Task description ▸
All of the data must be output without alteration.

** Extracted data follows **

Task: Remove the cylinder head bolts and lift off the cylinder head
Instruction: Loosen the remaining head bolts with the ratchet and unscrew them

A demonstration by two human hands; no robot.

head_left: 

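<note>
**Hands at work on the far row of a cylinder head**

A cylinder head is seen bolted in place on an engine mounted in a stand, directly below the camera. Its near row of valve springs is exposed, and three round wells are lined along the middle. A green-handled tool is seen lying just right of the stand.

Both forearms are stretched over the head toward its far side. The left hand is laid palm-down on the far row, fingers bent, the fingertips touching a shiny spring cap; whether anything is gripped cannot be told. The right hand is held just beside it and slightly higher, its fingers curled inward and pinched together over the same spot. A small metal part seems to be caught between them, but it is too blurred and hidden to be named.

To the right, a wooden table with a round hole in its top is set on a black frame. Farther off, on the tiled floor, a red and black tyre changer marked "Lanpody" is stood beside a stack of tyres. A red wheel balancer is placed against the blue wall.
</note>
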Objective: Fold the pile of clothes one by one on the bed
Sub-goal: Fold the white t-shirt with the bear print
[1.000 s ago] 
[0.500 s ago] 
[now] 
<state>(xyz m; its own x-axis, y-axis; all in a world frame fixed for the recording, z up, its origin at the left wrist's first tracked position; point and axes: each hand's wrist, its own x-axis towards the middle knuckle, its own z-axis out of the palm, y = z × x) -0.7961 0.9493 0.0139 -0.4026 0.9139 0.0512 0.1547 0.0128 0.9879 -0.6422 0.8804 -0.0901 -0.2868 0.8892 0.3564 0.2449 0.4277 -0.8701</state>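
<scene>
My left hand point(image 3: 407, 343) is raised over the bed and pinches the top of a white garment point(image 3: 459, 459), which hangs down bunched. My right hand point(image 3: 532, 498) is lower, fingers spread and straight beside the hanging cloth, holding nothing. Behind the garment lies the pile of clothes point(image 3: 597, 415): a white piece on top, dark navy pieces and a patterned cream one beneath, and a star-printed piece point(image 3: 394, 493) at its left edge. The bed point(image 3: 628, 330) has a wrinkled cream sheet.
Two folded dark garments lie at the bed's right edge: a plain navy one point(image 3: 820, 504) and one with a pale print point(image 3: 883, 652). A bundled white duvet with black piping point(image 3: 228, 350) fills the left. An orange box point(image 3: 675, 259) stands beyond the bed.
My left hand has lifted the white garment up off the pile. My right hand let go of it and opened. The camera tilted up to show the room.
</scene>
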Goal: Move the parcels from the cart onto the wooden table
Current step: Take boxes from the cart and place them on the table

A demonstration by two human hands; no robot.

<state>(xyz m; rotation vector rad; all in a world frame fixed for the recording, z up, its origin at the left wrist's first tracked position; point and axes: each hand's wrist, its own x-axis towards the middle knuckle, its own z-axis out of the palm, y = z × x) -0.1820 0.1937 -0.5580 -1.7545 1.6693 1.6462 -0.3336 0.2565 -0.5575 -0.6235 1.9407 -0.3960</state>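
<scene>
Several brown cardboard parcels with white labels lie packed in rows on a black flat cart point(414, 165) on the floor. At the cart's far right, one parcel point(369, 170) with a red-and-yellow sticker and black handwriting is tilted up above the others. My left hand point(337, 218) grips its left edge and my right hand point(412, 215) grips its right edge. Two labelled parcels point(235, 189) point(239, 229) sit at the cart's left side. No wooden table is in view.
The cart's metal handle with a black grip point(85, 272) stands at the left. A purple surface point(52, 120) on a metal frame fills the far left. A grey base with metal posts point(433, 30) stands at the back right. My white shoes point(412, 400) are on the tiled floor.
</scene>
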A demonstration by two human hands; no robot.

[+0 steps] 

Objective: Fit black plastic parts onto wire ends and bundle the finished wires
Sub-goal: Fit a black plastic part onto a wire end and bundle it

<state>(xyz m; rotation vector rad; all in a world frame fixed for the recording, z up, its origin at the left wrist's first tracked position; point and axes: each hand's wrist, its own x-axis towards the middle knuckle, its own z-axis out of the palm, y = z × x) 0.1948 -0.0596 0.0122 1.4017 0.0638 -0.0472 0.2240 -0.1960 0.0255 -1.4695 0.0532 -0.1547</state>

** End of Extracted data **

Response ▸
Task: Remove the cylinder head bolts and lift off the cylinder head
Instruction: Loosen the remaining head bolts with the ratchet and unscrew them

A demonstration by two human hands; no robot.

head_left: 

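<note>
**Hands at work on the far row of a cylinder head**

A cylinder head is seen bolted in place on an engine mounted in a stand, directly below the camera. Its near row of valve springs is exposed, and three round wells are lined along the middle. A green-handled tool is seen lying just right of the stand.

Both forearms are stretched over the head toward its far side. The left hand is laid palm-down on the far row, fingers bent, the fingertips touching a shiny spring cap; whether anything is gripped cannot be told. The right hand is held just beside it and slightly higher, its fingers curled inward and pinched together over the same spot. A small metal part seems to be caught between them, but it is too blurred and hidden to be named.

To the right, a wooden table with a round hole in its top is set on a black frame. Farther off, on the tiled floor, a red and black tyre changer marked "Lanpody" is stood beside a stack of tyres. A red wheel balancer is placed against the blue wall.
</note>
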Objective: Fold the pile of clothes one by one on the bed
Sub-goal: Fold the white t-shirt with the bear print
[1.000 s ago] 
[0.500 s ago] 
[now] 
<state>(xyz m; its own x-axis, y-axis; all in a world frame fixed for the recording, z up, its origin at the left wrist's first tracked position; point and axes: each hand's wrist, its own x-axis towards the middle knuckle, its own z-axis out of the palm, y = z × x) -0.7961 0.9493 0.0139 -0.4026 0.9139 0.0512 0.1547 0.0128 0.9879 -0.6422 0.8804 -0.0901 -0.2868 0.8892 0.3564 0.2449 0.4277 -0.8701</state>
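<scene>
My left hand point(image 3: 407, 343) is raised over the bed and pinches the top of a white garment point(image 3: 459, 459), which hangs down bunched. My right hand point(image 3: 532, 498) is lower, fingers spread and straight beside the hanging cloth, holding nothing. Behind the garment lies the pile of clothes point(image 3: 597, 415): a white piece on top, dark navy pieces and a patterned cream one beneath, and a star-printed piece point(image 3: 394, 493) at its left edge. The bed point(image 3: 628, 330) has a wrinkled cream sheet.
Two folded dark garments lie at the bed's right edge: a plain navy one point(image 3: 820, 504) and one with a pale print point(image 3: 883, 652). A bundled white duvet with black piping point(image 3: 228, 350) fills the left. An orange box point(image 3: 675, 259) stands beyond the bed.
My left hand has lifted the white garment up off the pile. My right hand let go of it and opened. The camera tilted up to show the room.
</scene>
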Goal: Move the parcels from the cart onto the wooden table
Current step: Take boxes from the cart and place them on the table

A demonstration by two human hands; no robot.

<state>(xyz m; rotation vector rad; all in a world frame fixed for the recording, z up, its origin at the left wrist's first tracked position; point and axes: each hand's wrist, its own x-axis towards the middle knuckle, its own z-axis out of the palm, y = z × x) -0.1820 0.1937 -0.5580 -1.7545 1.6693 1.6462 -0.3336 0.2565 -0.5575 -0.6235 1.9407 -0.3960</state>
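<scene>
Several brown cardboard parcels with white labels lie packed in rows on a black flat cart point(414, 165) on the floor. At the cart's far right, one parcel point(369, 170) with a red-and-yellow sticker and black handwriting is tilted up above the others. My left hand point(337, 218) grips its left edge and my right hand point(412, 215) grips its right edge. Two labelled parcels point(235, 189) point(239, 229) sit at the cart's left side. No wooden table is in view.
The cart's metal handle with a black grip point(85, 272) stands at the left. A purple surface point(52, 120) on a metal frame fills the far left. A grey base with metal posts point(433, 30) stands at the back right. My white shoes point(412, 400) are on the tiled floor.
</scene>
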A demonstration by two human hands; no robot.

[+0 steps] 

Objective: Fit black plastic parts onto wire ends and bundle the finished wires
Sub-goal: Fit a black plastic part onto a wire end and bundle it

<state>(xyz m; rotation vector rad; all in a world frame fixed for the recording, z up, its origin at the left wrist's first tracked position; point and axes: each hand's wrist, its own x-axis towards the middle knuckle, its own z-axis out of the palm, y = z × x) 0.1948 -0.0596 0.0122 1.4017 0.0638 -0.0472 0.2240 -0.1960 0.0255 -1.4695 0.0532 -0.1547</state>

The output is complete as it stands.